Хорошенькие дела, нечего сказать. Просто уму непостижимо! Такое, конечно, случается в разных там сказках, но кто мог подумать, что подобные казусы следует предусматривать в программе реальной жизни. Я понимаю, что человек должен быть готов ко всему, но… будь я проклят!
Тем более, так внезапно… В книгах всегда есть какой-нибудь сумасшедший ученый, который вечно возится с пробирками, или восточный маг с разными заклинаниями — так или иначе, для подготовки всяких чудес требуются недели, если не месяцы, а если вы хотите немедленного результата, то нужно хотя бы иметь волшебное кольцо или что-нибудь в этом роде. А вот так, ни с того ни с сего, — так просто не бывает.
— Твой зуб, — пояснил дантист. — Хочешь взять его?
Я рассеянно взял у него коробочку и хотел сунуть в карман. Это простое действие заставило толпу разразиться воплями протеста. Голоса зазвучали со всех сторон:
— Эй, куда?
— Не убирай!
— Надо сделать снимки!
— Посмотри на него, подумай!
— Покажи нам, улыбнись!
— С таким видом, будто говоришь: «Надо же!»

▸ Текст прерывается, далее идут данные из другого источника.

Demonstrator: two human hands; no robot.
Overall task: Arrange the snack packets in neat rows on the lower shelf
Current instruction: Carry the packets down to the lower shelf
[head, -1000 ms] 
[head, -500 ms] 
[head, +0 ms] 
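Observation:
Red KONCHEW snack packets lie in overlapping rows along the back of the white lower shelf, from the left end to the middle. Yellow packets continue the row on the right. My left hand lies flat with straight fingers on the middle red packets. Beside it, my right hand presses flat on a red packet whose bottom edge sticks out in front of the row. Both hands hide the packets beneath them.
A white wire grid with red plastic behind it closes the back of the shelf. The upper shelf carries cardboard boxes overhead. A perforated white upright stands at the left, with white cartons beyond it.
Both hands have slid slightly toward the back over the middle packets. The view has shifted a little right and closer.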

— Хочешь сделать заявление для прессы?
— Твое мнение о политической ситуации?
— Ты доверяешь президенту?
— Каким ты видишь будущее кинематографа?
— Что ты хочешь сказать народу Америки? Хотя бы несколько слов, но от души.
— Эй! Что ты любишь есть на завтрак?
Я всегда знал Энн Баннистер как девушку решительную и с характером, но в этот момент проникся к ней еще большим уважением. Она тут же овладела ситуацией и принялась выпроваживать репортеров, словно вышибала в портовом кабачке, который хочет показать себя в первый день службы.
— Неужели трудно оставить ребенка в покое? — воскликнула она. — Как можно приставать к нему в такой момент! Представьте себя на его месте!
Тип, который просил обратиться к народу Америки, заявил, что потеряет работу, если вернется ни с чем. Энн была непреклонна.
— Я сама скажу вам все, что надо, только выйдите отсюда! Вскоре благодаря ее личному обаянию и силе характера комната была очищена, и мы с Б. К. Буруошем остались одни.
— Ну и шум, — покачал он головой. — Вот оно, бремя славы!
На лице его продолжала играть улыбка — лучезарная улыбка дантиста, который вдобавок к кругленькой сумме профессионального гонорара получил на тысячу долларов даровой рекламы.